- Supplied material
........

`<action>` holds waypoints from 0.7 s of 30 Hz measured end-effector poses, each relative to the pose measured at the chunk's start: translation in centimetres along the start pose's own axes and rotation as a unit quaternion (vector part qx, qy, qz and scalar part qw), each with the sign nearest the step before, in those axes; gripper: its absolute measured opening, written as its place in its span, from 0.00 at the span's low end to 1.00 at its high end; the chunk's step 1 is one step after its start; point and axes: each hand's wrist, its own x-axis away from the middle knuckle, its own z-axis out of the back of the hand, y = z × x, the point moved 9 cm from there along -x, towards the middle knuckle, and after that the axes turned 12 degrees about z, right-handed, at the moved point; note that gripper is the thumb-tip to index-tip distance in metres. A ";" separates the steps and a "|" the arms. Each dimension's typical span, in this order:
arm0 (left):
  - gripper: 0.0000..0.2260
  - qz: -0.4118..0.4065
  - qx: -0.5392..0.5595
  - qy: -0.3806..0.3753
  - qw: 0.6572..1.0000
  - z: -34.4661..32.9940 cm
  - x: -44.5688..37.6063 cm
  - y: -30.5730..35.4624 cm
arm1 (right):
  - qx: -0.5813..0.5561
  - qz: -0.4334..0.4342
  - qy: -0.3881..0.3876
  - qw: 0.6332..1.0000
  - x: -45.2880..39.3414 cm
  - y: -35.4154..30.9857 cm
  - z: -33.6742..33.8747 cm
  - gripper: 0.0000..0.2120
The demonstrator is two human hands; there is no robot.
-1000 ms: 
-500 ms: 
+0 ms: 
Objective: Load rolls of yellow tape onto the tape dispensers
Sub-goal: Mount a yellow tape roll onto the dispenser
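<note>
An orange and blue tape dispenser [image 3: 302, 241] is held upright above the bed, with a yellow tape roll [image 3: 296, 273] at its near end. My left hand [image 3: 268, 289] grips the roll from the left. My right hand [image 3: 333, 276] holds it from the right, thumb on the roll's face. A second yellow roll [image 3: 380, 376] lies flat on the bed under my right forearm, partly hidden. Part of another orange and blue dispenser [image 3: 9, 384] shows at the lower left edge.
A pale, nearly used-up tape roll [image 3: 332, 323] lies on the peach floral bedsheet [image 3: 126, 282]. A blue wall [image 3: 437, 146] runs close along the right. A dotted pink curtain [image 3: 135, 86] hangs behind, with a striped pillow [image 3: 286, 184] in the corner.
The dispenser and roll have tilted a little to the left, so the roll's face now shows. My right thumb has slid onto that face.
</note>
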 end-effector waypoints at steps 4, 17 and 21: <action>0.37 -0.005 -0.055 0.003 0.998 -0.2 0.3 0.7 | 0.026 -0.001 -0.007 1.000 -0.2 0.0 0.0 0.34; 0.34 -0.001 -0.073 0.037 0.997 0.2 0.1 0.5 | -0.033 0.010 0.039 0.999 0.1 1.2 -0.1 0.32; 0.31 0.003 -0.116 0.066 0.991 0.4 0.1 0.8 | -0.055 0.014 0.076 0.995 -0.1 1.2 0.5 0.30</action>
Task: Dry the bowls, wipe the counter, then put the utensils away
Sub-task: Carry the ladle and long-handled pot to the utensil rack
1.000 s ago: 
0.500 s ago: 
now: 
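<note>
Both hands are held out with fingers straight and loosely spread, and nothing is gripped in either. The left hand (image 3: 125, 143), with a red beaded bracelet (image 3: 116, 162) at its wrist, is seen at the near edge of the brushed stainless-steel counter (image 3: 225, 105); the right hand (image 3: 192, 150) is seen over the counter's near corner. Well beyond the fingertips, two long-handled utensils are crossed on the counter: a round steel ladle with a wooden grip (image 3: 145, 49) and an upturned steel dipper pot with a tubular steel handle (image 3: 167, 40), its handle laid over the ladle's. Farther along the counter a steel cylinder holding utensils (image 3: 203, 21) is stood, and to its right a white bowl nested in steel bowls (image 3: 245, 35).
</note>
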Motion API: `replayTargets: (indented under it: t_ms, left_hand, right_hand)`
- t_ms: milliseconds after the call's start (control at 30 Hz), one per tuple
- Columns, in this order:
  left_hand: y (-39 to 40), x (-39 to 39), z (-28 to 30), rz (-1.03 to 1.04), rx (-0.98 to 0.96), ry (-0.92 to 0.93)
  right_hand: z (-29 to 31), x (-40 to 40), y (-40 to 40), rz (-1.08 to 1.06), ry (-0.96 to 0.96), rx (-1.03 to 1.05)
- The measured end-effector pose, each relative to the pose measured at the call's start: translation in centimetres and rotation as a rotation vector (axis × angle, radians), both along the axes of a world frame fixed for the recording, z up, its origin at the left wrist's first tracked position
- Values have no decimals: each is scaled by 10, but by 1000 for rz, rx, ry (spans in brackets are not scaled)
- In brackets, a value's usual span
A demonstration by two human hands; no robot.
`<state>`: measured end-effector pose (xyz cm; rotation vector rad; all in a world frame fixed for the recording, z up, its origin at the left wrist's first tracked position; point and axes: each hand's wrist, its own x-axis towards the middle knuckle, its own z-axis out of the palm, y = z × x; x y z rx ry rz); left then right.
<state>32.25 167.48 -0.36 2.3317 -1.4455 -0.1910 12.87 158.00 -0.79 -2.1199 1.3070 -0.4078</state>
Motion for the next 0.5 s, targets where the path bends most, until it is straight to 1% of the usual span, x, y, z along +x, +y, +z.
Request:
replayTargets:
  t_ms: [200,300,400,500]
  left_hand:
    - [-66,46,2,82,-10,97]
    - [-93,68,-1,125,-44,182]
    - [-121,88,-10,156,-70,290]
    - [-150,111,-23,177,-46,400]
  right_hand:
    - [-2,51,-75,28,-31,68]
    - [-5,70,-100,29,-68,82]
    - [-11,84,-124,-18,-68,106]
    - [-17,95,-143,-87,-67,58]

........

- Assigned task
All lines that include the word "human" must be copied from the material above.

- Output for this task
The demonstrator is two human hands; there is no robot.
A demonstration by two human hands; no robot.

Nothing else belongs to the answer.